_What to work on:_ When you reach the line with "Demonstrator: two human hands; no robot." in the listing below, transcribe it and each line after it up to and including the line with "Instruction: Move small", exactly and with nothing else.
++++ Data extract ++++
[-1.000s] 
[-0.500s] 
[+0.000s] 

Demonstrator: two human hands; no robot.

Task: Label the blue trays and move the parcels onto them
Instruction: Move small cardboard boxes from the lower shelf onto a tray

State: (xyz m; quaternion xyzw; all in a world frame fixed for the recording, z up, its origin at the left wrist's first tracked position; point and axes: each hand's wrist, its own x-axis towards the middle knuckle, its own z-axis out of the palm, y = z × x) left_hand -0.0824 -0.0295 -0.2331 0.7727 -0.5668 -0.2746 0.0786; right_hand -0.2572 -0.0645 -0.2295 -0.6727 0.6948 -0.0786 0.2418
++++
_Answer:_
Demonstrator: two human hands; no robot.

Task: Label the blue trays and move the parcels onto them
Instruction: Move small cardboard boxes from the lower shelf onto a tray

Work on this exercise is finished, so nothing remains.